Search the records for the string "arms". Copy each line where it occurs.

================

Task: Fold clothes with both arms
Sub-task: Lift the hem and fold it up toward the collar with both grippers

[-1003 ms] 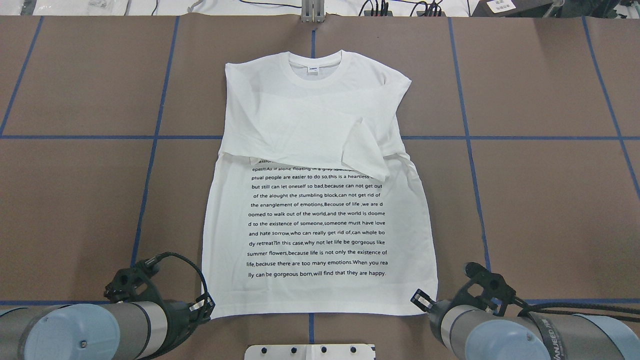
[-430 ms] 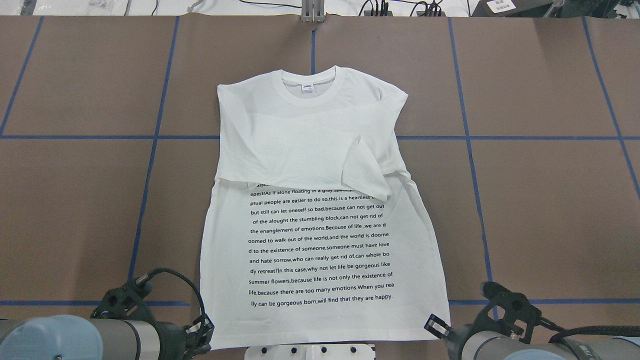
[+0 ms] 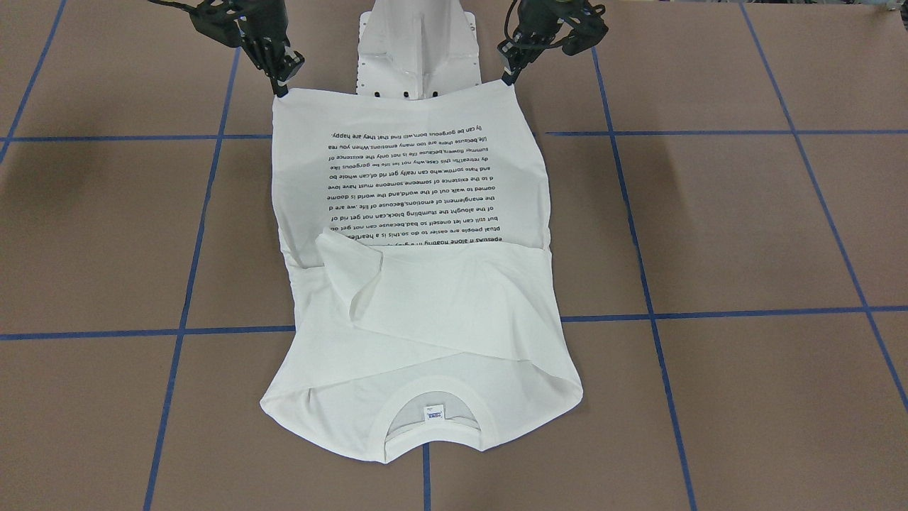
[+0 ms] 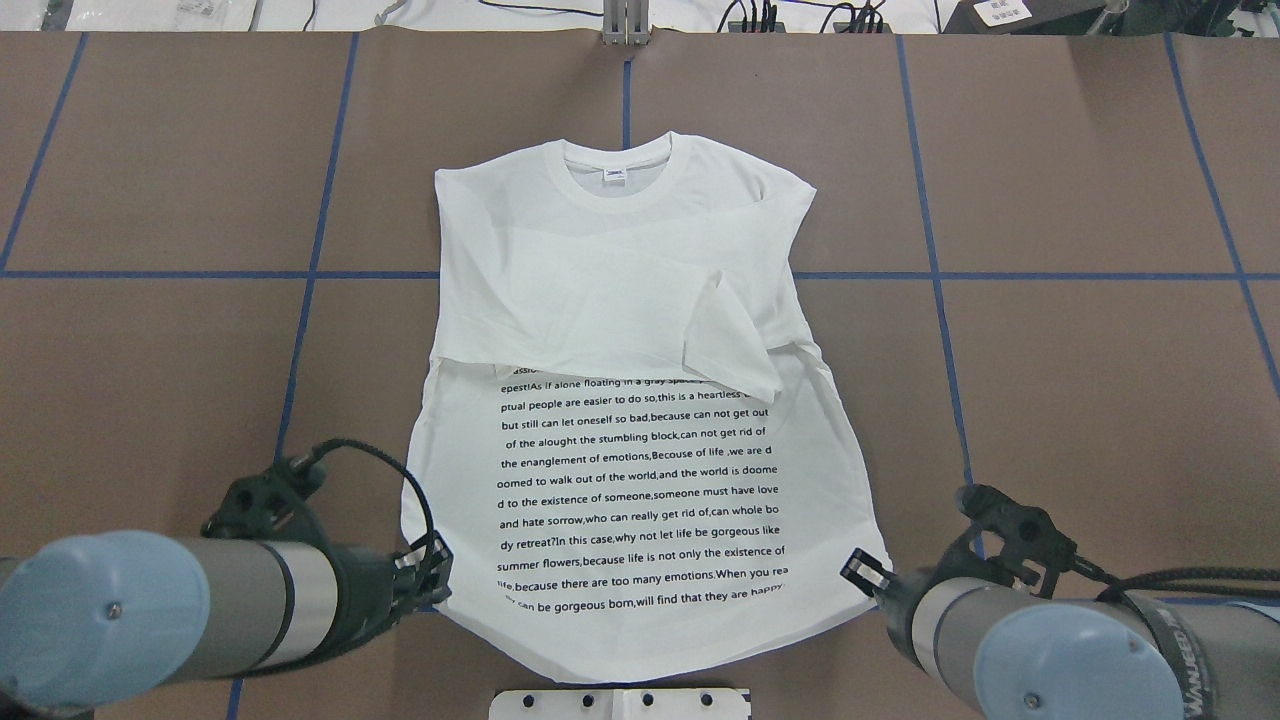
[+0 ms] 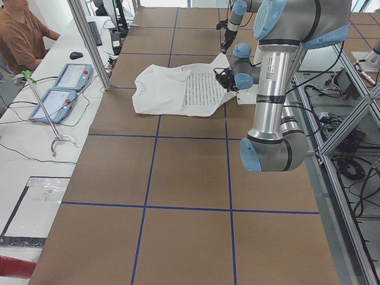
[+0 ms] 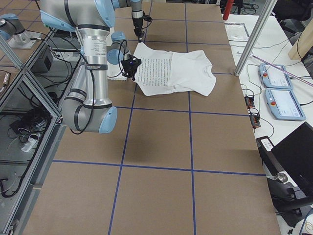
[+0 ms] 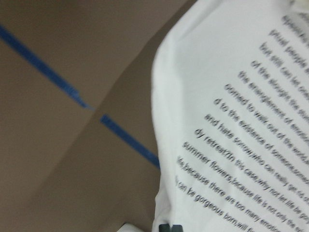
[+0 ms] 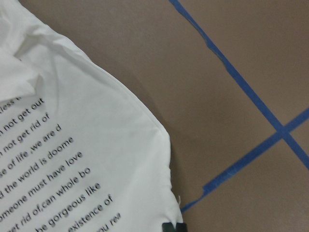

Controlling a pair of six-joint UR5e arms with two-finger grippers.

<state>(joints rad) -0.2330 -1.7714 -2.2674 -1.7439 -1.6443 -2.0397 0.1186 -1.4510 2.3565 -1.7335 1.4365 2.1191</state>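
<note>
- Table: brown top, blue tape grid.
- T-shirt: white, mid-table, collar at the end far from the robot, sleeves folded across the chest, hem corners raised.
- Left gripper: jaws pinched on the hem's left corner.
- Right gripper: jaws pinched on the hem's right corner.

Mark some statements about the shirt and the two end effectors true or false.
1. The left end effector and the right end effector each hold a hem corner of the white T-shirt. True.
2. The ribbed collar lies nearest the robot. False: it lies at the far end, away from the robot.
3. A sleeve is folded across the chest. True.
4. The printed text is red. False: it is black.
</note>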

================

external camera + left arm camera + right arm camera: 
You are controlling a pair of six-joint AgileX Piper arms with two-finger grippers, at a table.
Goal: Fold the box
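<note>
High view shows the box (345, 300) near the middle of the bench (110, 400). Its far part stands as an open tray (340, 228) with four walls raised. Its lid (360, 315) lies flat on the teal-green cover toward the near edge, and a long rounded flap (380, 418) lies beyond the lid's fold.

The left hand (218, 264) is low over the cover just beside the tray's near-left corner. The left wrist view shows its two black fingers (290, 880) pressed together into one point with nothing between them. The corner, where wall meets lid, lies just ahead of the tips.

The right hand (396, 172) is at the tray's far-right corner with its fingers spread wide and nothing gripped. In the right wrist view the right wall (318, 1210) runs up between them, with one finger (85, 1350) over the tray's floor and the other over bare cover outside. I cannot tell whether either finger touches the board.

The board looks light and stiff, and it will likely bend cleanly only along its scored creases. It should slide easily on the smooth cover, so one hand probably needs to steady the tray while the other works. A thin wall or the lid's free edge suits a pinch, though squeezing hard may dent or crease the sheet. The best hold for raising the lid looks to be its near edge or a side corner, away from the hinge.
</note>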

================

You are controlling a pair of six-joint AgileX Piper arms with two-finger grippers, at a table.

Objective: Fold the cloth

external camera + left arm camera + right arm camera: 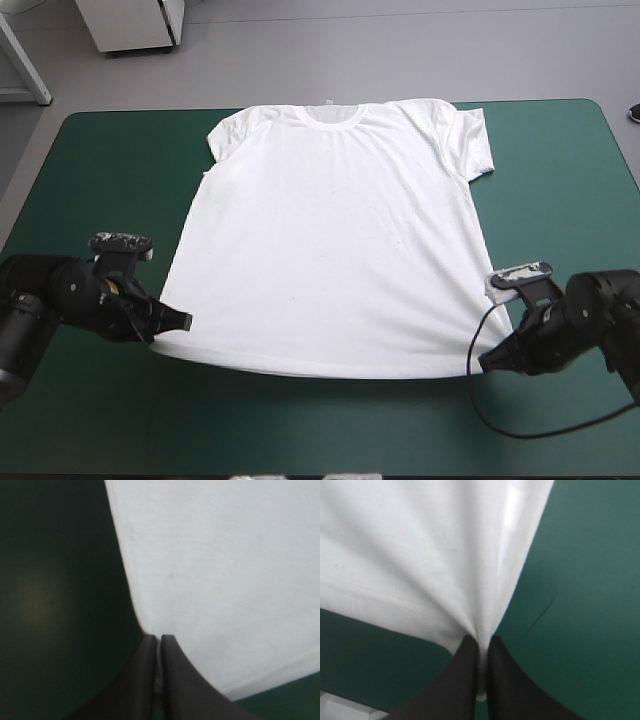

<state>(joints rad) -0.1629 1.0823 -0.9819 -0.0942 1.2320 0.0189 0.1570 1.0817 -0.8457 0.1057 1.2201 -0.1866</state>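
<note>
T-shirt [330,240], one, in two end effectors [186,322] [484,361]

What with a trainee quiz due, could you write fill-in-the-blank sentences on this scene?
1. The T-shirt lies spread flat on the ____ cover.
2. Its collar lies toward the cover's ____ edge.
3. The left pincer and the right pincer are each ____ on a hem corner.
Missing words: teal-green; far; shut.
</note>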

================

SOLUTION BELOW:
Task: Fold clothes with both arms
Controlling a pair of six-joint UR5e arms with two-finger grippers.
You are controlling a pair of six-joint AgileX Piper arms with two-finger grippers, at a table.
You are controlling a pair of six-joint AgileX Piper arms with two-finger grippers, at a table.

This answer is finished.